Mario Alonso Puig, médico: “A verdadeira felicidade não é determinada por fatores externos ou mudanças nas circunstâncias, é um estado de paz e tranquilidade interior”

Numa época marcada pela busca constante por resultados, reconhecimento e sucesso, Mario Alonso Puig propõe um outro olhar sobre um dos desejos mais universais: a felicidade. Isto é confirmado pelo cirurgião, autor e líder internacional em desenvolvimento pessoal O bem-estar profundo não depende do que acontece lá foramas sobre a forma como cada pessoa se relaciona consigo mesma e com os outros.

Em uma entrevista A NAÇÃOo especialista compartilhou sua perspectiva sobre amor, aceitação e crescimento pessoal, e explicou porque acredita nisso a verdadeira felicidade não pode estar ligada a fatores externos.

Mario Alonso Puig – Quadra 1

para Puig, Um dos erros mais comuns é acreditar que a felicidade virá quando um determinado objetivo for alcançado. ou você consegue o que deseja. Conforme explicou, esta ideia leva a uma satisfação temporária, porque as circunstâncias mudam constantemente.

“A verdadeira felicidade não é determinada por fatores externos ou por mudanças nas circunstâncias, mas é um estado de paz interior e tranquilidade”ele afirmou

Do ponto de vista deles, a capacidade de amar ocupa o lugar principal nesse processo. Não se trata apenas de amor romântico, mas de uma atitude mais ampla em relação aos outros e à própria vida. “Quanto maior for a sua capacidade de amar, mais feliz você será”ele apontou.

Nesse sentido, destacou que a qualidade dos vínculos e a forma como as pessoas se conectam emocionalmente têm impacto direto no bem-estar psicológico e emocional.

Segundo o especialista, a felicidade não é determinada por fatores externosImagens Getty

Um dos conceitos que mais chamou a atenção na palestra foi a metáfora que ele utilizou para explicar como superar experiências dolorosas.

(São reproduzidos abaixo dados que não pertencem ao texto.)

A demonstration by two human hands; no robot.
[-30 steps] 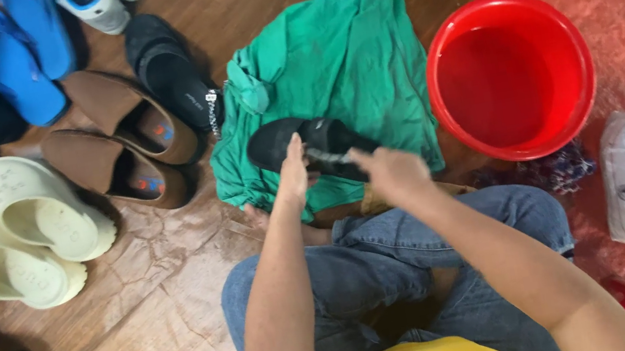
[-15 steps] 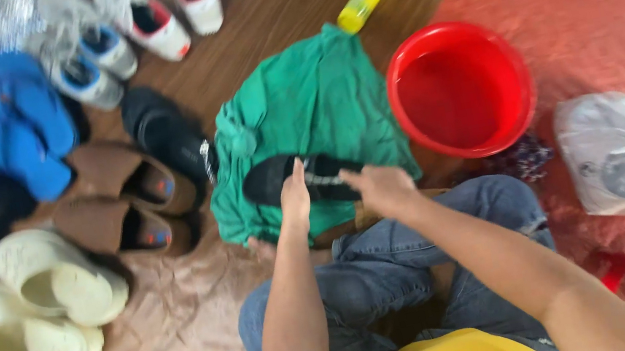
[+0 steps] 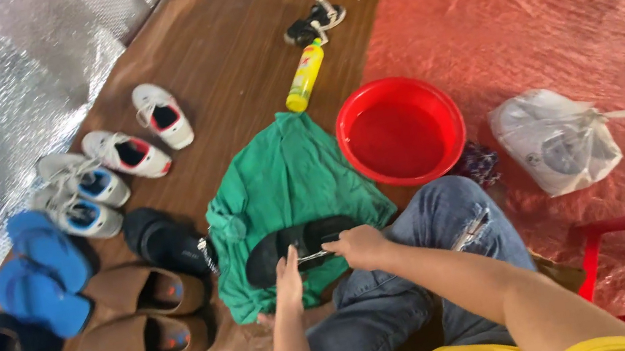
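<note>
Showing the head view: a black sandal [image 3: 297, 247] lies on a green cloth [image 3: 280, 185] spread over the floor, which keeps it off the boards. The left hand [image 3: 289, 278] presses flat against its near edge to steady it; the right hand [image 3: 361, 246] closes round the strap side. A red basin [image 3: 437, 106] stands just beside the cloth, within reach, and a yellow bottle [image 3: 304, 78] lies beyond it. Other shoes are lined up at left.

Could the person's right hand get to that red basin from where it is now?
Probably yes: the right hand rests on the black sandal, and the red basin sits just beyond it, with only the green cloth between.
</note>
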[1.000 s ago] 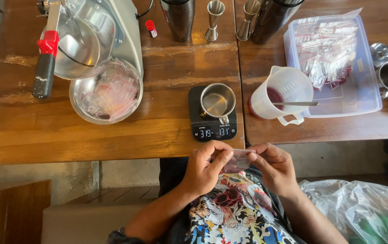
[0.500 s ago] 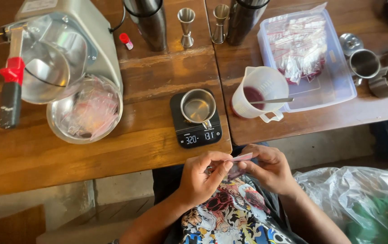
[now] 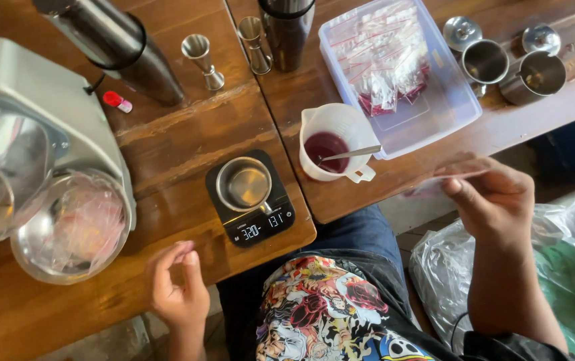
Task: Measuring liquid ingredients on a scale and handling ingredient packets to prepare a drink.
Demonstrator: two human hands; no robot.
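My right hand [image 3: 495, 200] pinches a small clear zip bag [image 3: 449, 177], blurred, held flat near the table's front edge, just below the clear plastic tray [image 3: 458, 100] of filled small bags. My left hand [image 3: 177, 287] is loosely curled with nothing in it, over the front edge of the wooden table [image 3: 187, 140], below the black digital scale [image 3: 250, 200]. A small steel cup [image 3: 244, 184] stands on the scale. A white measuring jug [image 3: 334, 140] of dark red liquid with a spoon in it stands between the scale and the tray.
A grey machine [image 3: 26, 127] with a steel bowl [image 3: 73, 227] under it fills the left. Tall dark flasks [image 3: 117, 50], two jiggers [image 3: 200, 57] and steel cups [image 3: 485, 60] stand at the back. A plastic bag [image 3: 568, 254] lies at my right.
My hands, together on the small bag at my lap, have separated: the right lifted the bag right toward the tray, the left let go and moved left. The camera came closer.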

Puig comparou fraturas emocionais a peças tradicionais de cerâmica japonesa reparadas com ouro. Como ele explicou, feridas não devem se tornar um sinal de fraqueza. Pelo contrário, podem tornar-se um quando a fonte de crescimento foi aceita e cultivada.

“Quando você encontra um amor livre, um amor que não questiona e apenas dá, você oferece seu quebrantamento e o preenche com ouro, e acaba com um recipiente único”, disse ele.

Segundo Puig, as lesões não precisam ser um sinal de fraqueza.

Para o médico espanhol, Grande parte do sofrimento humano resulta da tentativa de esconder ou ignorar o que é percebido como imperfeito.. Em resposta a esta tendência, ele propõe uma atitude de aceitação que permite integrar experiências difíceis como parte da própria história.

“As peças fixadas em ouro são maravilhosas porque não há duas iguais; cada uma se quebra de maneira diferente e une os fios de ouro de uma maneira única.”ele concluiu.